Vibeke Nordmo Ritschel’s research indicates that the interleukin-6 receptor could be a therapeutic target in patients with acute ST-elevation myocardial infarction.
MAIN RESULTS:
THESIS DEFENCE:
Thesis: Markers of inflammation and haemostatis: Associations with myocardial injury, adverse remodelling, and future clinical events in patients with ST-elevation myocardial infarction
Candidate: Vibeke Nordmo Ritschel
Time: November 16, 2018 at 13:15
Place: Oslo University Hospital, Ullevål, Building 36: Auditorium
Link to university website
SUMMARY:
Ritschel and co-workers have analyzed blood samples from more than 1000 patients hospitalized with an acute ST-elevation myocardial infarction between 2007 and 2011. All the patients received percutaneous coronary intervention, and the blood samples were collected the morning after.
(1/2) The inflammatory markers interleukin-6 and C-reactive protein are linked to markers of myocardial injury, namely troponin T and NT-proBNP, following an acute myocardial infarction.
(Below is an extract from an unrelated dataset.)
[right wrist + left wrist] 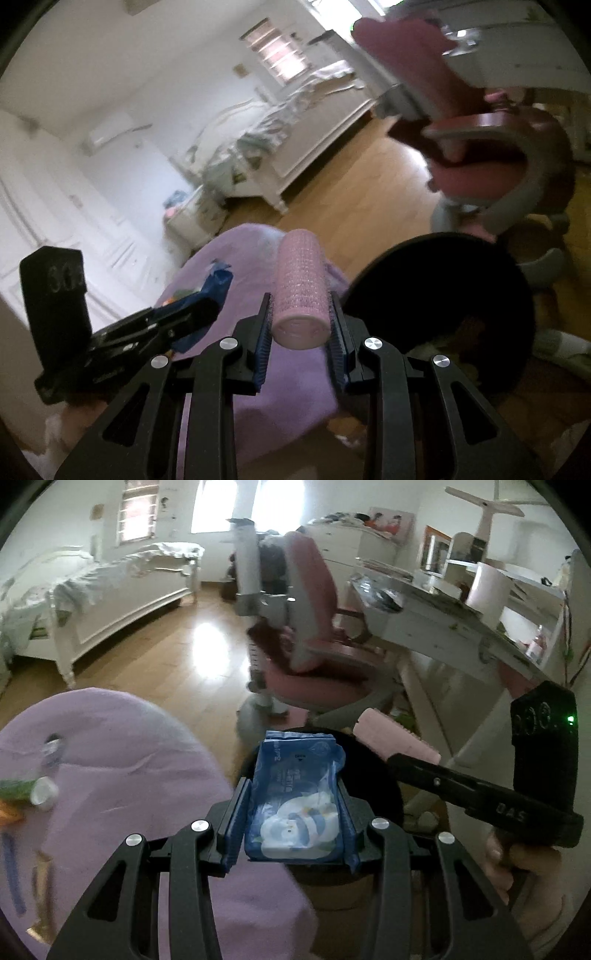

Also markers of thrombin generation – prothrombin fragment 1+2 and D-dimer – are independently associated with higher troponin T. The levels of D-dimer associate with NT-proBNP, as well.
The researchers also measured left ventricular systolic function with cardiac ultrasound within three months of the event in many of the patients. Interleukin-6, C-reactive protein and D-dimer showed independent associations with left ventricular dysfunction.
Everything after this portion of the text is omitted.